Marie Cornélie countes of Wassenaer Obdam (1799-1850), owner of Twickel Castle, acquired the Hof te Dieren estate in 1821. She constructed a new manor house in Gothic Revival style, which barely 25 years later was already modernized in more eclectic style. The house was at the centre of an English landscape park designed by Jan David Zocher and Eduard Petzold .

In 1877, the estate was inherited by Rodolphe Frédéric, baron van Heeckeren van Wassenaer. His main residence was the castle in Twickel. The house at Dieren was only used as a second home. Still, the house and the park were well maintained.

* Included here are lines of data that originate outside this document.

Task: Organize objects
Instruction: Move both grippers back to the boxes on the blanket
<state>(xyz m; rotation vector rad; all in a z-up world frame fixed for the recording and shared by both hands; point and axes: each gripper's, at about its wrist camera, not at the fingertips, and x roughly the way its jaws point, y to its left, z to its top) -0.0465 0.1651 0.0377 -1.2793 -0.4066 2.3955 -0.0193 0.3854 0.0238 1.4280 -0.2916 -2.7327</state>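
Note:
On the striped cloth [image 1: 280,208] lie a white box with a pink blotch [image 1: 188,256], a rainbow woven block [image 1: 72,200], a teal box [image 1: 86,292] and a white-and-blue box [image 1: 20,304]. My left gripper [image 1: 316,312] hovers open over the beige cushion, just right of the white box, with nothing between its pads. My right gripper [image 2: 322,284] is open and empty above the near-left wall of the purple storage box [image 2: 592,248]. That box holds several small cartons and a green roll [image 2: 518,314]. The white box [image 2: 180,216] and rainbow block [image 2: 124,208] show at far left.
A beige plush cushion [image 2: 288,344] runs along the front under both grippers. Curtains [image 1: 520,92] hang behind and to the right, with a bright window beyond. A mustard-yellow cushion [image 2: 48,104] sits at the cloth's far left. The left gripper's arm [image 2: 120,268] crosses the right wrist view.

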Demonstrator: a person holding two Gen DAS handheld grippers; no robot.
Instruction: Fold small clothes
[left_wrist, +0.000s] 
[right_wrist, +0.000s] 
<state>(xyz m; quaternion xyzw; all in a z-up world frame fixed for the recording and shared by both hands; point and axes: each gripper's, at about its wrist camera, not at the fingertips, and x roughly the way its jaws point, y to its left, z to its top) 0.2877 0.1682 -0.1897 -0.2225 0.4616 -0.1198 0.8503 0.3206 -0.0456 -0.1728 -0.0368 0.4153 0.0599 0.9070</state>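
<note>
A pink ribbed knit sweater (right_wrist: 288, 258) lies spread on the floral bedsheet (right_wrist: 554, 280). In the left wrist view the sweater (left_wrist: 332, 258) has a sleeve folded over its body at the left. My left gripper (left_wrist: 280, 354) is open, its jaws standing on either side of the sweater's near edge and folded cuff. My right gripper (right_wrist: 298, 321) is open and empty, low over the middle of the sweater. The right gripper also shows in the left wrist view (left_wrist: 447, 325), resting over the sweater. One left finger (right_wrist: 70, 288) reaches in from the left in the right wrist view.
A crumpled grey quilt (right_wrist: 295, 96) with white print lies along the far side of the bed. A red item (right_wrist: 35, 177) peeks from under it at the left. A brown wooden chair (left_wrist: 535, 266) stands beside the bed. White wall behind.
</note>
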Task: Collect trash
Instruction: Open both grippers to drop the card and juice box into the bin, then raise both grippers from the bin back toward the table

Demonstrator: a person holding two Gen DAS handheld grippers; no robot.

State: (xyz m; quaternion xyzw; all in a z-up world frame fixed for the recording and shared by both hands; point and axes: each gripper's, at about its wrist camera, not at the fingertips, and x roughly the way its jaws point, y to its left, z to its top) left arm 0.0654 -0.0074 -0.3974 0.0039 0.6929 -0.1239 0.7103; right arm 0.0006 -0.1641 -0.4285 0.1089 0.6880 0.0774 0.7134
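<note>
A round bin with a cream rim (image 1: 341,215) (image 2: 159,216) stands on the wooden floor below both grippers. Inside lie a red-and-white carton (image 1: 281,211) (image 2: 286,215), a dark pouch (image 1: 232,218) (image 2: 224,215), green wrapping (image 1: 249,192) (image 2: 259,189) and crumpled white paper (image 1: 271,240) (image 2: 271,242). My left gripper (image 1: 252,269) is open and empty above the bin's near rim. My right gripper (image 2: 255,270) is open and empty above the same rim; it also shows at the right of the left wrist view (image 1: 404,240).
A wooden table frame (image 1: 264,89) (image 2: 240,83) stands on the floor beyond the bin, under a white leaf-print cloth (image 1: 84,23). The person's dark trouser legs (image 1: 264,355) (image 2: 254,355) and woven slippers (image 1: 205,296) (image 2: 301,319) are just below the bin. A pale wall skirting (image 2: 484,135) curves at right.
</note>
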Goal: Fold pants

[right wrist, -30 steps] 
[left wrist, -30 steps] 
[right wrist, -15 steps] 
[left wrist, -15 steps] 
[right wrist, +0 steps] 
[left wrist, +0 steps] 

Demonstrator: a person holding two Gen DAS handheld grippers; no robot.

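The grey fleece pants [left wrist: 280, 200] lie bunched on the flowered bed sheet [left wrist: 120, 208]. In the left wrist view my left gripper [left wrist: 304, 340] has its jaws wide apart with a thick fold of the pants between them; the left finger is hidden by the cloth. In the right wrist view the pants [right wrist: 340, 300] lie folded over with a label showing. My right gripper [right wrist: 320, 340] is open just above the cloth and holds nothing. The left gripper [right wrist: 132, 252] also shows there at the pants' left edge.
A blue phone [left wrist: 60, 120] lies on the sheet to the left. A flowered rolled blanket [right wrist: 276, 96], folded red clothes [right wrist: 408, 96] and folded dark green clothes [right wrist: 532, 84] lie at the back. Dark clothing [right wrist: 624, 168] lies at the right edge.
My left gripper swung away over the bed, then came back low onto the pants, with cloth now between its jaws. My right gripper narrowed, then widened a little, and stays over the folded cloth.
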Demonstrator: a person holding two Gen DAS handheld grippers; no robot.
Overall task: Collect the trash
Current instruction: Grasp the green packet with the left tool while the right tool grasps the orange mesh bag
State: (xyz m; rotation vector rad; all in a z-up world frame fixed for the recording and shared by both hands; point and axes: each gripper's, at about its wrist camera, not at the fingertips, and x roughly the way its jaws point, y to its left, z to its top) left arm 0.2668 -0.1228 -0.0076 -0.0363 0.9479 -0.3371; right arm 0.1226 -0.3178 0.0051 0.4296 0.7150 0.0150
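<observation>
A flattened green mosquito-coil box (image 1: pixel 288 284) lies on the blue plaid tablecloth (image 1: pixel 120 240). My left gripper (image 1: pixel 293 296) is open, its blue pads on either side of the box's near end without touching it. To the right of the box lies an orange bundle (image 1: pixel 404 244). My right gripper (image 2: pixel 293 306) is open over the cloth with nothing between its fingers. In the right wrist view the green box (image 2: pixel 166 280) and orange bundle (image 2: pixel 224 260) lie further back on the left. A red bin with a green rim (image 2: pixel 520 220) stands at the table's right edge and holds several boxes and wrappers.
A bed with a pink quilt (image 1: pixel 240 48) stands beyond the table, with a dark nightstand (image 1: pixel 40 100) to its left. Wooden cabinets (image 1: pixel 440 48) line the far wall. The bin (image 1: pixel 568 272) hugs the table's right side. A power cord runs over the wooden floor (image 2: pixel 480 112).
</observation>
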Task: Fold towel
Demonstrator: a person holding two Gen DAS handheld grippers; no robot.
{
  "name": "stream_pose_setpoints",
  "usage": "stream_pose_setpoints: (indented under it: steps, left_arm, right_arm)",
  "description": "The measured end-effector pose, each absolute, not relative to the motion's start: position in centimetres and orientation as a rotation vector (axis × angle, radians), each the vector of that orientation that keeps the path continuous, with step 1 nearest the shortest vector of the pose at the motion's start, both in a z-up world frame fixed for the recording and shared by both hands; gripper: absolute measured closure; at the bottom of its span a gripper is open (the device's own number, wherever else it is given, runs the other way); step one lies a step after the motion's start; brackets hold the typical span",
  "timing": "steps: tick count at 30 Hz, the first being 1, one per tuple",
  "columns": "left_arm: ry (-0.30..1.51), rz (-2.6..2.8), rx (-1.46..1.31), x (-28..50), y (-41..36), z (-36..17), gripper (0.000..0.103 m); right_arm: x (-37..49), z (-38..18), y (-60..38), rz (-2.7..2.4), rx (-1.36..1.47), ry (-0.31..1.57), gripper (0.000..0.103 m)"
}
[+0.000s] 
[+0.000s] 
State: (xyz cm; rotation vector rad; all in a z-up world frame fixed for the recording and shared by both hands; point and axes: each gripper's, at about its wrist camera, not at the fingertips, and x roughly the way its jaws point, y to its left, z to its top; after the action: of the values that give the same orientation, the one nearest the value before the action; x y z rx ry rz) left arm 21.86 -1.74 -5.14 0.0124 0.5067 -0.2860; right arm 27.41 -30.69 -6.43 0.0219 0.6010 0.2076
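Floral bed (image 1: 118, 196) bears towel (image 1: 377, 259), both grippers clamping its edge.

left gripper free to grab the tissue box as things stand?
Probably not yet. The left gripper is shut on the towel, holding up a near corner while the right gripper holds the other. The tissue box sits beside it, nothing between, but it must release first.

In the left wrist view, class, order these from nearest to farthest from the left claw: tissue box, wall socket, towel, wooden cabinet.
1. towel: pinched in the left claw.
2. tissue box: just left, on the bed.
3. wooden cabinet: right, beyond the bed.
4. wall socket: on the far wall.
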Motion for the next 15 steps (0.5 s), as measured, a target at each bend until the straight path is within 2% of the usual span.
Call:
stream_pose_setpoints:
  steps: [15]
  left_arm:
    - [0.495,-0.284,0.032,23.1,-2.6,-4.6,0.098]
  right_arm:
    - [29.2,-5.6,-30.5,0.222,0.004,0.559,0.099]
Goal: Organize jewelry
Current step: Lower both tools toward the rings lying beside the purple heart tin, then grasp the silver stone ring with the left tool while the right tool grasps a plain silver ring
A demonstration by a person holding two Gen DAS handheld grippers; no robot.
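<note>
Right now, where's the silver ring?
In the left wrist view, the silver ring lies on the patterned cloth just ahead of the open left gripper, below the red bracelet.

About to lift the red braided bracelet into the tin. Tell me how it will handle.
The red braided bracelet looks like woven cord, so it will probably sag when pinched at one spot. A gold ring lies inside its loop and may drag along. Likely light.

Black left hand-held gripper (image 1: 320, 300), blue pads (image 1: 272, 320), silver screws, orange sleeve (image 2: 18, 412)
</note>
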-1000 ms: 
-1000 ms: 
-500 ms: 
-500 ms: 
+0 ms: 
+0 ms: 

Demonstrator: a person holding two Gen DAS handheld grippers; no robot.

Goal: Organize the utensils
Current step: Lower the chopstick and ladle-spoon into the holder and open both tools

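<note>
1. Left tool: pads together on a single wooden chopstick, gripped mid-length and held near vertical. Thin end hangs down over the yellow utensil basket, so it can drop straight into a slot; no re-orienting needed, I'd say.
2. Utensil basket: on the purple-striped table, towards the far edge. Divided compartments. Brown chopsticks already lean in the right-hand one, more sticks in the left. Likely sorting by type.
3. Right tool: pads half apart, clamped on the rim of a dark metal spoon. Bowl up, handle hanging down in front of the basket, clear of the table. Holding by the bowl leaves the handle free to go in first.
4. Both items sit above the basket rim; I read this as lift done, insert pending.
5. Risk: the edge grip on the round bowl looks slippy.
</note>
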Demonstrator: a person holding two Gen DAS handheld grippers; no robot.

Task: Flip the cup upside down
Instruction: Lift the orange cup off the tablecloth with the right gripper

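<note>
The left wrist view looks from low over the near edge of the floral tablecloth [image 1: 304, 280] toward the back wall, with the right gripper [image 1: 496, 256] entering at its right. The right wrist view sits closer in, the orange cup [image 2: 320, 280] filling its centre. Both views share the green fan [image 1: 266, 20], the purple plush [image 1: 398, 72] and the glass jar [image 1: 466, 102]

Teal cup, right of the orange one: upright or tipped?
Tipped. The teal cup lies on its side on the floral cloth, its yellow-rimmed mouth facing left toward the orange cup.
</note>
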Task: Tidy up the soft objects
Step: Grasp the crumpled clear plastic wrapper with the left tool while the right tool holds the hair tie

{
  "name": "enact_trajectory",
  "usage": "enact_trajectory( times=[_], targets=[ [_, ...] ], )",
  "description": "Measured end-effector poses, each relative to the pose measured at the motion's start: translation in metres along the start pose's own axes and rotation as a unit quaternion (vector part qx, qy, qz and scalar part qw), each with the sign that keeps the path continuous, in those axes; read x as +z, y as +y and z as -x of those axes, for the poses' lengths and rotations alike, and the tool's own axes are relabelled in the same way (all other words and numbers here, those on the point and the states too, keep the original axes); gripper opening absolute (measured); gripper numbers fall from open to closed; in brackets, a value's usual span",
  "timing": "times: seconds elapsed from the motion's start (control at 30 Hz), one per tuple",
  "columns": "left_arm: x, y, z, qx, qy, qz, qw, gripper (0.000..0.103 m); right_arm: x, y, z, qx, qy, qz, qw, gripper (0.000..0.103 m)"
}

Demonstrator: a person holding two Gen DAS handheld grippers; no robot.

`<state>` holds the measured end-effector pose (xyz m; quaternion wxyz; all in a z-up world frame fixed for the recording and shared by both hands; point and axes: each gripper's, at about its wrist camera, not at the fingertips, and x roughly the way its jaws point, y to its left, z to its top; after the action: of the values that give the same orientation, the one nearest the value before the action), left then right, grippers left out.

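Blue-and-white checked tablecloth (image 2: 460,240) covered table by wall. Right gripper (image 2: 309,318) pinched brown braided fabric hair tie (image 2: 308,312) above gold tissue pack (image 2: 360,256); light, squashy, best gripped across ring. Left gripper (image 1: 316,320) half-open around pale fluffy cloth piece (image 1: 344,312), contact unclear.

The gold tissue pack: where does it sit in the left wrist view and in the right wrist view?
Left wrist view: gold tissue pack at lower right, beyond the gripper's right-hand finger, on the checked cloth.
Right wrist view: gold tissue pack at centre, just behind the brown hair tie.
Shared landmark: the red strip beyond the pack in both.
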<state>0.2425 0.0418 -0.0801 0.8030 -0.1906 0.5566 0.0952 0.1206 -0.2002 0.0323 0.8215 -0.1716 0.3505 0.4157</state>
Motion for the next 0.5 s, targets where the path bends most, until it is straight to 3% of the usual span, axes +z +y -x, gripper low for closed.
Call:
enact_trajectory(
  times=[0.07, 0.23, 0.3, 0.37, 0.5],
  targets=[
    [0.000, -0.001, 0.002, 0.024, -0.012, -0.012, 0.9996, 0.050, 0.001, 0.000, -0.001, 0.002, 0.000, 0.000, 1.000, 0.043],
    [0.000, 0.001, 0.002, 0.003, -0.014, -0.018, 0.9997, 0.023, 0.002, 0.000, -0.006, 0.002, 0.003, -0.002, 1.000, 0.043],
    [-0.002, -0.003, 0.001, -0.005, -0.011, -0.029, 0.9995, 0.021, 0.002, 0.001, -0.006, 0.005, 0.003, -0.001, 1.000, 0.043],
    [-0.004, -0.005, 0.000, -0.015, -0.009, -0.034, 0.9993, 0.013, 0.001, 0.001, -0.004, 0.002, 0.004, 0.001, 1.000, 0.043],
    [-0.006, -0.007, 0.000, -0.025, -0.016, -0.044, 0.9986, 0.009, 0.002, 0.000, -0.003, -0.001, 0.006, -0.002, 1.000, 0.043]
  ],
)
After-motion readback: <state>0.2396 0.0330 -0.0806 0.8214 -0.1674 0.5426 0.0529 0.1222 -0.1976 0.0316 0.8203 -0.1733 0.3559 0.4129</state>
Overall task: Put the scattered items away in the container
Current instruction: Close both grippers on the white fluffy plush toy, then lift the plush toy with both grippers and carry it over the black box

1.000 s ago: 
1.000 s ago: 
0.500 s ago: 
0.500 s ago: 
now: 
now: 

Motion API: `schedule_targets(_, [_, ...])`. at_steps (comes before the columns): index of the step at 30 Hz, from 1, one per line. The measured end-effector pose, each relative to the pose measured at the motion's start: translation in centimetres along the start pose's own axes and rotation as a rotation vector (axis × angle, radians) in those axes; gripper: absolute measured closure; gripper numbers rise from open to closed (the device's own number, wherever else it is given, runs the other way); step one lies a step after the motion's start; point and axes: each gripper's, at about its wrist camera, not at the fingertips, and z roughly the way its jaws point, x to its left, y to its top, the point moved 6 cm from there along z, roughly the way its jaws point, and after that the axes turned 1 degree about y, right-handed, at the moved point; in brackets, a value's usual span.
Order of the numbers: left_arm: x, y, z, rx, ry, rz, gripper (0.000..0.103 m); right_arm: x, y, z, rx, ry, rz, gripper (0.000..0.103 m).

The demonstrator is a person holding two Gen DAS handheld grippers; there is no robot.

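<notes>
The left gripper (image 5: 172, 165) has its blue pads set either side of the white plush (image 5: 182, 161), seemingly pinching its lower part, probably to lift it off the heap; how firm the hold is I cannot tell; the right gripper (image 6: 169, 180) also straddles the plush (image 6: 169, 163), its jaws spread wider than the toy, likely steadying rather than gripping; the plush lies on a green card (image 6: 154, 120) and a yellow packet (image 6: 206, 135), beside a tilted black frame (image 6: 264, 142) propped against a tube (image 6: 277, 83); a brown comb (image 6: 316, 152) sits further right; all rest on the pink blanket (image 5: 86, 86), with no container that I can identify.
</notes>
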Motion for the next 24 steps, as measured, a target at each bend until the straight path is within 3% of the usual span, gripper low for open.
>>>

In the Second World War, the German occupation force confiscated the house for own use. On 28 December 1944, a fire started in the upper rooms of the house as German soldiers started a fire on the floor due to a lock of stoves. The local fire brigade did not cooperate in fighting the fire. As a result, the entire house burned down. The ruins were demolished in 1965. Where the manor house once stood, a shallow pit is visible in the park.

===Twickel Foundation===
In 1953, the Twickel Foundation was established with the aim of preserving Twickel as a nature reserve and as a cultural and historical monument. Fort this purpose, the last baroness van Heeckeren van Wassenaer contributed Twickel Castle, its furniture, collections and archive, the accompanying forests and farms to the foundation. When she died in 1975, all her remaining private estates were also transferred by bequest to the Twickel Foundation. Part of this bequest was Hof te Dieren. The Foundation is the owner up to the current day. It operates the Dieren estate as a plant nursery and vineyard. It is open to the general public. The foundation is considering constructing an apartment building in the center of the park.

==Literature==
- Schellart, A.I.J.M. (1984). "Huizen van Oranje Verblijven van de Oranjes en de Nassaus in Nederland"
- van Raaij, Stefan (1988). "The Royal Progress of William & Mary"
- Harenberg, J (1981). "Een bezoek aan het Hof te Dieren op 21 juli 1705"
- Ten Houten, Lillianne (2005). "Hof te Dieren van jachtslot tot lusthof"
- Renes, Hans (2005). "Wildparken in Nederland Sporen van een oude vorm van faunabeheer"
- Olde Meierink, Ben (2015). "Buitenplaatsen in de Gouden Eeuw De rijkdom van het buitenleven in de Republiek"
- Haverman, Merel (2018). "William III The practical author of the palatial landscape in The Netherlands and England 1672-1702"
- Bijster, Peter (2019). "Snelwegen voor de Koning Een onderzoek naar koningswegen op de Veluwe aangelegd tussen 1675 en 1702 ten behoeve van (Koning-)Stadhouder Willem III"
- Ronnes, Hanneke (2020). "A Reappraisal of the Architectural Legacy of King-Stadholder William III and Queen Mary II: Taste, Passion and Frenzy"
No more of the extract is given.